Having not been able to wrest open my peirce-l inbox for some time, I was able 
to peruse the chapter 6 thread pretty much in one reading last night.
It was very nice to see the various themes unfold and develop before my eyes.

Thank you Jeff K for your rich account of Peircean epistemology - informed by 
your own research career in this area - that you used to put a very lucid 
context around Kees' treatment. Thank you Jeffrey D for the sophisticated 
Kantian scholarly framework you brought to bear, and the many probing questions 
you asked to try to push the discussion deeper.
Here are some thoughts I had:

Ben pointed out how ethics and aesthetics might be seen to be in the background 
even of Peirce's remarks at the end of his very early paper FoB. It was 
possibly even unrecognised by Peirce at that point that these prior sciences 
were already 'growing there'. This was really interesting to me - thanks, Ben.

Jeff K (and others) drew this out by distinguishing between an 'efficiency 
argument' and an 'ethical argument' in FoB for the method of science over the 
other three methods, suggesting that Peirce might have vacillated between the 
two. I wonder if we might put the two back together, though, via the discussion 
of 'ultimate ends' and 'the only evil is not to have an ultimate end', that 
took place at the tail-end of Chapter 4 between Stefan, Phyllis, Gary, Matt and 
others.

Sam said we should distinguish between the claim that the 4th method is the 
only one for which it makes sense to say there is a right and wrong way of 
applying it, and the claim that science is self-correcting. Jeff D conceded 
this point, but I'm not sure I agree. What is it to self-correct other than to 
recognise that one is going about one's chosen task wrongly?

This led into a very interesting discussion of whether the 4th method really is 
the only one that allows self-correction, as Peirce claims. I was thinking 
perhaps the method of authority also allows for *some* kind of right or wrong 
way of applying it. For instance we might imagine a group of scholastic 
philosophers realising that they had 'got Aristotle all wrong'. Peirce may try 
to get out of this by arguing that in that case the medieval scholars have 
begun scientific inquiry into the views of Aristotle, but this sounds a bit too 
easy of a solution, which broadens the concept of scientific inquiry merely to 
solve the problem.
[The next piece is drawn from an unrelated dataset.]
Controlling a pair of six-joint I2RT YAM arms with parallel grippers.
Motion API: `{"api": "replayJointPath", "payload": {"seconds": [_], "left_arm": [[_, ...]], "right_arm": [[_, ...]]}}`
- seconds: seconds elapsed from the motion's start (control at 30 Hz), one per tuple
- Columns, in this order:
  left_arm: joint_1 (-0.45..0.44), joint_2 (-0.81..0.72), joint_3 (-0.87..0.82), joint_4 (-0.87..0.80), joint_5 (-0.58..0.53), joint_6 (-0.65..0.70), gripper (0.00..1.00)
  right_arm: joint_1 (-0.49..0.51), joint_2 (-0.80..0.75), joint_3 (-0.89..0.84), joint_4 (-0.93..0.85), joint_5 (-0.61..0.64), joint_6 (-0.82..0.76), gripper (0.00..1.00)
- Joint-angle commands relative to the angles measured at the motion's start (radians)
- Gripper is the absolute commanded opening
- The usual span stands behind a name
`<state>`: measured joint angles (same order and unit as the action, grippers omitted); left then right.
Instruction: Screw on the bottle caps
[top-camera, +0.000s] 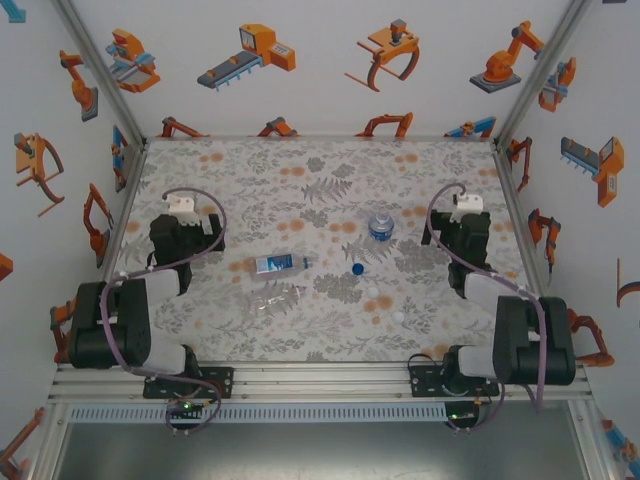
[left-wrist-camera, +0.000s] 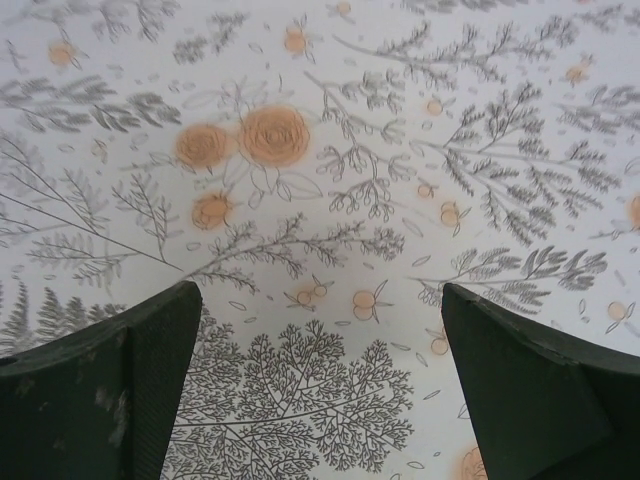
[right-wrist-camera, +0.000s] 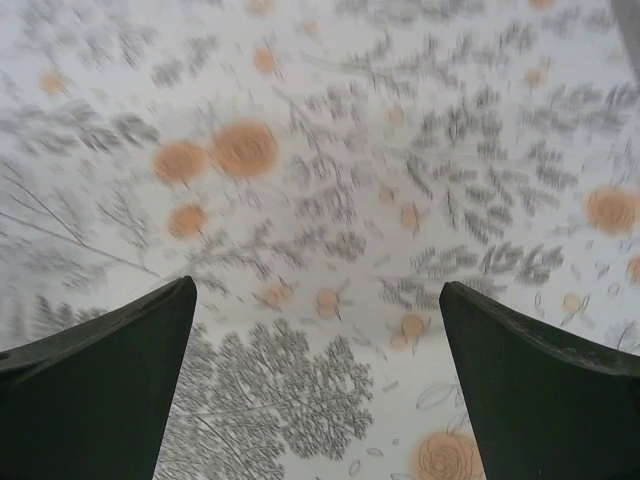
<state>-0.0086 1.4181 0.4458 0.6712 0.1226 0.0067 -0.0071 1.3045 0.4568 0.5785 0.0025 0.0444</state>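
Note:
Three bottles sit mid-table in the top view. One with a blue label stands upright (top-camera: 379, 226), a second labelled one lies on its side (top-camera: 278, 263), and a clear one lies just in front of it (top-camera: 272, 298). Loose bottle caps rest to their right: a blue one (top-camera: 357, 268) and two white ones (top-camera: 372, 291) (top-camera: 399, 317). My left gripper (top-camera: 182, 215) (left-wrist-camera: 320, 340) hangs open over bare mat, left of the lying bottles. My right gripper (top-camera: 465, 215) (right-wrist-camera: 315, 340) is open over the mat, right of the upright bottle, with nothing between its fingers; its view is blurred.
A floral printed mat (top-camera: 330, 180) with orange dots covers the table. White walls with orange robot pictures close in the left, back and right sides. An aluminium rail (top-camera: 320, 380) runs along the near edge, carrying both arm bases.

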Motion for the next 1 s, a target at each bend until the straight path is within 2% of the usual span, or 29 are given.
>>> {"api": "replayJointPath", "payload": {"seconds": [0.0, 0.17, 0.43, 0.7, 0.8, 0.97], "left_arm": [[-0.019, -0.079, 0.045, -0.136, -0.081, -0.004, 0.97], [-0.027, -0.166, 0.124, -0.302, -0.082, -0.05, 0.97], [-0.028, -0.288, 0.253, -0.573, 0.007, -0.154, 0.97], [-0.028, -0.328, 0.347, -0.732, 0.114, -0.256, 0.97], [-0.03, -0.345, 0.347, -0.724, 0.174, -0.284, 0.97], [-0.036, -0.396, 0.31, -0.665, 0.211, -0.345, 0.97]], "right_arm": [[0.02, -0.076, 0.054, -0.17, -0.11, -0.014, 0.94], [0.057, -0.187, 0.069, -0.264, -0.263, -0.041, 0.93], [0.12, -0.321, 0.042, -0.3, -0.45, -0.082, 0.91], [0.203, -0.234, 0.055, -0.228, -0.46, -0.098, 0.9], [0.234, -0.179, 0.048, -0.14, -0.437, -0.096, 0.91], [0.275, -0.057, 0.079, -0.048, -0.411, -0.093, 0.92]]}}
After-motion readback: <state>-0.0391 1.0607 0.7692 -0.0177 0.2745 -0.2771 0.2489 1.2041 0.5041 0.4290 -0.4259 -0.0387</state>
I was thinking that it would be the method of authority that 
would allow self-correction if any of the other 3 methods did, since that is 
the other 'public' method. I subscribe to a characterisation of the 4 methods 
that I can't remember where I picked up, but it goes like this:

Method of Tenacity: private, random
Method of Authority: public, random
A Priori Method: private, reasoned
Method of Science: public, reasoned

Using this taxonomy I considered Jeff D's fascinating question of whether these 
4 methods are the only possible. I was initially inclined to answer yes, 
because the taxonomy considered this way might be said to cover all of logical 
space.  However, the examples Jeff D gave were very intriguing.
With the dialectical method I agreed with Ben that it probably collapsed into 
the a priori method. The hermeneutic method I think is what the scholastic 
philosophers are doing with Aristotle above. But the genealogical 
method.............????? Maybe this breaks the mold? And Peirce seems to be 
relying on it more and more in his later philosophy insofar as he invokes an 
evolutionarily developing instinct, rather than ratiocination, as a guiding 
principle in inquiry.... I don't know.